As a new GitHub report reveals, developers often need years to address some of the vulnerabilities introduced in their software.
Based on the analysis of more than 45,000 active repositories, the report shows that it typically takes 7 years for vulnerabilities in Ruby to be addressed, whereas those in npm are usually patched in five years. This is because they are often left undetected or unnoticed.
The Microsoft-owned platform explains that repositories taken into consideration for the report use one of six supported package ecosystems (Composer, Maven, npm, NuGet, PyPI, or RubyGems) and have dependency graph enabled.
Open source dependencies are most often used in JavaScript (94 percent), Ruby (90 percent), and .NET (90 percent), according to the report. Ruby (81 percent) and JavaScript (73 percent) repositories have had the highest chance of receiving a security alert from GitHub’s Dependabot over the past 12 months.
Security vulnerabilities often go undetected before being disclosed for more than four years. The package maintainer and security community typically create and release a fix in just over four weeks once they are identified,” GitHub notes.
The software hosting platform also notes that coding errors are the result of most of the vulnerabilities identified in software, and do not represent malicious attacks. The analysis of 521 advisories, however, revealed that 17% of the advisories were linked to malicious behaviour.
Security vulnerabilities, any code referenced and bundled to make a software package work, can impact software directly or through its dependencies.

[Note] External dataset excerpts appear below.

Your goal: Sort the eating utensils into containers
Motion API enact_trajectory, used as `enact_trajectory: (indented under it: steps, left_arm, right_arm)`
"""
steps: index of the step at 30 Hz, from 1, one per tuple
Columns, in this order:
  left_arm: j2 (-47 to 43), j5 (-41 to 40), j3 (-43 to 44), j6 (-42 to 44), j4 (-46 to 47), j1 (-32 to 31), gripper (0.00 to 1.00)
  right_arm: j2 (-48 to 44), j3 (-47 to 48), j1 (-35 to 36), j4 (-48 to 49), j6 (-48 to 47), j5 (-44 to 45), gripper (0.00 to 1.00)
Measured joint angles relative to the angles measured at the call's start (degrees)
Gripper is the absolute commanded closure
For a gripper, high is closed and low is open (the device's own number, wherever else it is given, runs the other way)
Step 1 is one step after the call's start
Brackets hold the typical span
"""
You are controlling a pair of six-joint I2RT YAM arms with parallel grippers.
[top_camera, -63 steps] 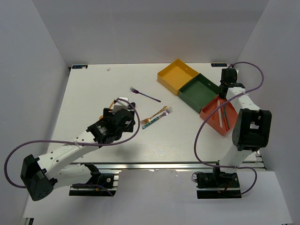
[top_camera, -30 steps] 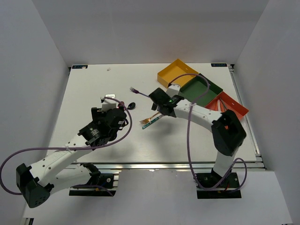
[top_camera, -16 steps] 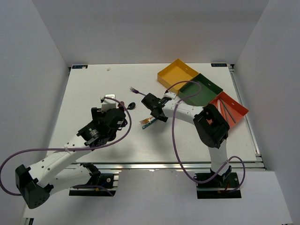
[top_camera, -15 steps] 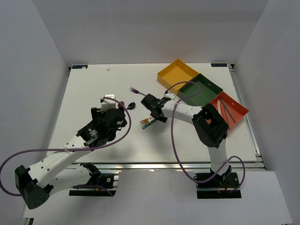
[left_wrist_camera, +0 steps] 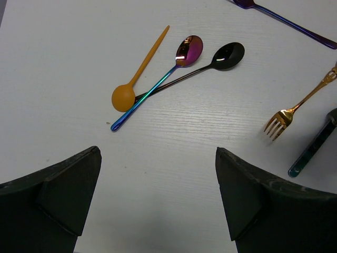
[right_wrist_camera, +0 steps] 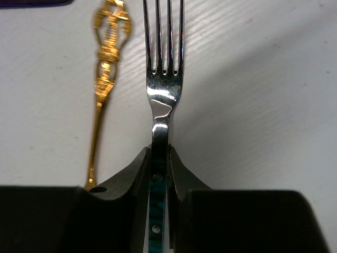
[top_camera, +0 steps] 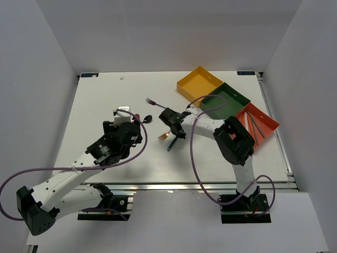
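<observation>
The right gripper [right_wrist_camera: 159, 157] is found clamped on the fork [right_wrist_camera: 160, 105], the jaws closed on the neck where the teal handle begins and the tines pointing away from the wrist. Whether the fork is clear of the table [top_camera: 105, 95] cannot be told. It is located near the middle of the table, somewhat toward the right edge. The gold fork [right_wrist_camera: 105, 79] lies just beside it, roughly parallel and not gripped. The purple fork [top_camera: 154, 100] lies apart, toward the far edge. The left gripper [left_wrist_camera: 157, 158] is held spread wide and empty above the table. Before it lie the orange spoon [left_wrist_camera: 122, 98], the pink spoon [left_wrist_camera: 188, 50] and the dark spoon [left_wrist_camera: 230, 54], the latter two with handles crossed. At the far right corner a diagonal row is formed by the yellow tray [top_camera: 199, 84] nearest the far edge, the green tray [top_camera: 231, 103], and the red tray [top_camera: 266, 124] nearest the right edge. Chopsticks [top_camera: 251, 126] are seen in the red tray. Nothing is seen in the other two, though the green tray is partly crossed by a cable [top_camera: 210, 97]. The step in hand is judged to be the pick-up of the fork, with the sorting at an early stage. A straight lift is called for next, so that the gold fork is not dragged. A carry toward the far right corner and a release into a tray other than the red should follow. Which of the two is meant for forks cannot be determined.
</observation>
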Motion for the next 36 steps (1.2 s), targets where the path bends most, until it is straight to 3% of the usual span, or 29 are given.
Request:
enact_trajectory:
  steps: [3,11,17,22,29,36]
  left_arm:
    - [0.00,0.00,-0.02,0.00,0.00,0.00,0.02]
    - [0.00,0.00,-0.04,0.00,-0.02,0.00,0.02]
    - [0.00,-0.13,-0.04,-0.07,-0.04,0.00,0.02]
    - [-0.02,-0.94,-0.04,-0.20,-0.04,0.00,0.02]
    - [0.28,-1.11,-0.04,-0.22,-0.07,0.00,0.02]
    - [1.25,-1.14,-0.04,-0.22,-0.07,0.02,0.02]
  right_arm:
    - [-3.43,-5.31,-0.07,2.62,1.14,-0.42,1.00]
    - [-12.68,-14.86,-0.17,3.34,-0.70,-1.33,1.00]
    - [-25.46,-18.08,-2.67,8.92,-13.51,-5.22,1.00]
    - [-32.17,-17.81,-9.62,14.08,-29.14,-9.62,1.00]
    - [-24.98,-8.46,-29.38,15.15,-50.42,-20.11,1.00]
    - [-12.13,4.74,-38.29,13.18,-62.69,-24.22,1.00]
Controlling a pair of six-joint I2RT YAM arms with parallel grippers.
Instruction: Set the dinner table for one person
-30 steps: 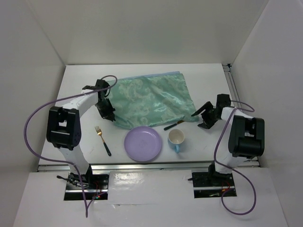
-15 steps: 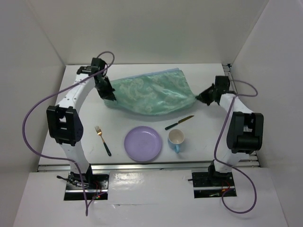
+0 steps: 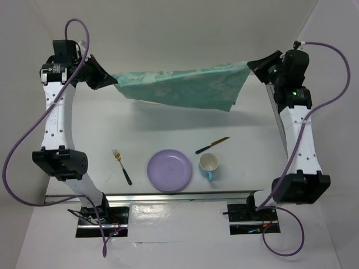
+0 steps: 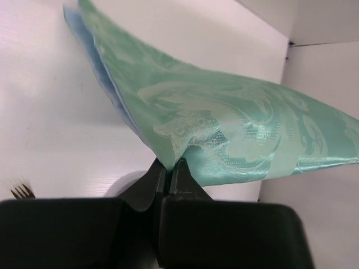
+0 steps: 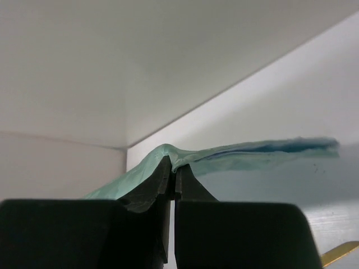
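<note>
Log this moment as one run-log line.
left hand: shut on green cloth | right hand: shut on green cloth | state: stretched above dinner table

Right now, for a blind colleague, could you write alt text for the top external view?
The left gripper and right gripper hold a green patterned cloth stretched above the white table. A fork, purple plate, blue mug and knife lie near its front edge.

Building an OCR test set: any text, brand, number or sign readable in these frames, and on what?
None readable in any view.
The cloth carries only a woven swirl pattern, no letters.
The plate, mug, fork and knife are plain.
The table shows no marking.
</note>
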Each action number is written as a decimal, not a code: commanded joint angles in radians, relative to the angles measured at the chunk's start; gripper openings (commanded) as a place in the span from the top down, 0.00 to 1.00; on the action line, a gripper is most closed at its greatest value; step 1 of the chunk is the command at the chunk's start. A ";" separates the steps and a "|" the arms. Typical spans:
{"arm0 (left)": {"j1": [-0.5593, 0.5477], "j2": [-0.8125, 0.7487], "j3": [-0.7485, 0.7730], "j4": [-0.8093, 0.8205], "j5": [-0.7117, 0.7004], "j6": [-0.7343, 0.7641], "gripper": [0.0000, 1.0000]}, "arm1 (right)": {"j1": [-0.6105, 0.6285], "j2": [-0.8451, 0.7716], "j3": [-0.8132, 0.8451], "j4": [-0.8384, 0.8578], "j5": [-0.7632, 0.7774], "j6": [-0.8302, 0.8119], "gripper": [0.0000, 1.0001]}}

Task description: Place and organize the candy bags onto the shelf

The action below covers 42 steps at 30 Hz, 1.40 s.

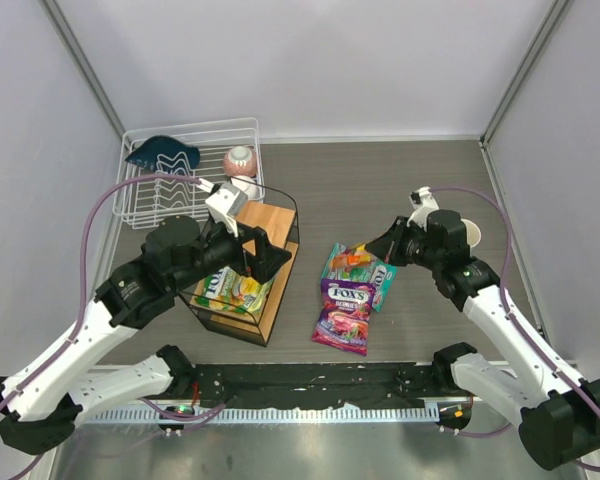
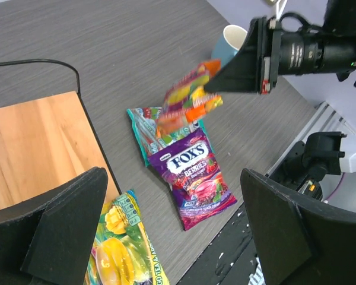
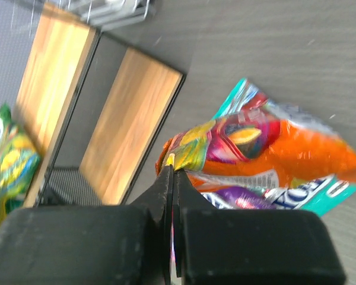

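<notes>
**Step in hand:** pick-up of the next bag. The right gripper [image 3: 172, 167] has its jaws clenched on one corner of the glossy orange-red candy bag [image 3: 273, 148]. The pinched corner is raised. The rest of the bag hangs over the glossy teal candy bag [image 1: 382, 287] and the glossy purple candy bag [image 1: 345, 315]. Both of these lie flat on the grey wood-grain surface [image 1: 400, 190], between the shelf and the right arm. Whether the orange-red candy bag is fully clear of them cannot be told.

**Shelf:** the two-tier shelf of thin black wire and light brown wooden boards [image 1: 272, 222] stands to the left of the pile. The glossy yellow-green candy bag [image 1: 230, 288] rests inside its frame at the lower level. The left gripper [image 1: 270, 260] hovers over the shelf with its jaws released and wide apart, holding nothing.

**Progress, as judged:** one bag of four is shelved and three are outstanding.

**The next move calls for:**
1. Raise the orange-red candy bag until its trailing edge clears the two bags beneath.
2. Carry it left to the shelf. The upper board is bare and is the likely free place.
3. Keep clear of the wire frame and of the left gripper, which is close to the approach path.
4. Move slowly. The grip is on a thin corner of slippery film, so the bag may swing or slip out.
</notes>
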 commanded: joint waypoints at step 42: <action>0.003 0.027 -0.056 0.152 0.105 -0.060 0.00 | 0.000 -0.285 -0.069 -0.847 0.839 0.692 0.15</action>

That is, code can be vulnerable either because it contains vulnerabilities, or because the report reads that it relies on dependencies containing vulnerabilities.
JavaScript was found to have the highest number of median dependencies when direct dependencies are taken into consideration, at ten, with Ruby and PHP next in line at nine, Java at eight, and .NET and Python at six.
The report also notes that CVE-2020-8203 (Prototype Pollution in lodash, one of the most commonly used npm packages) is the vulnerability that could be considered the most impactful bug of the year as it triggered more than five million alerts from Dependabot.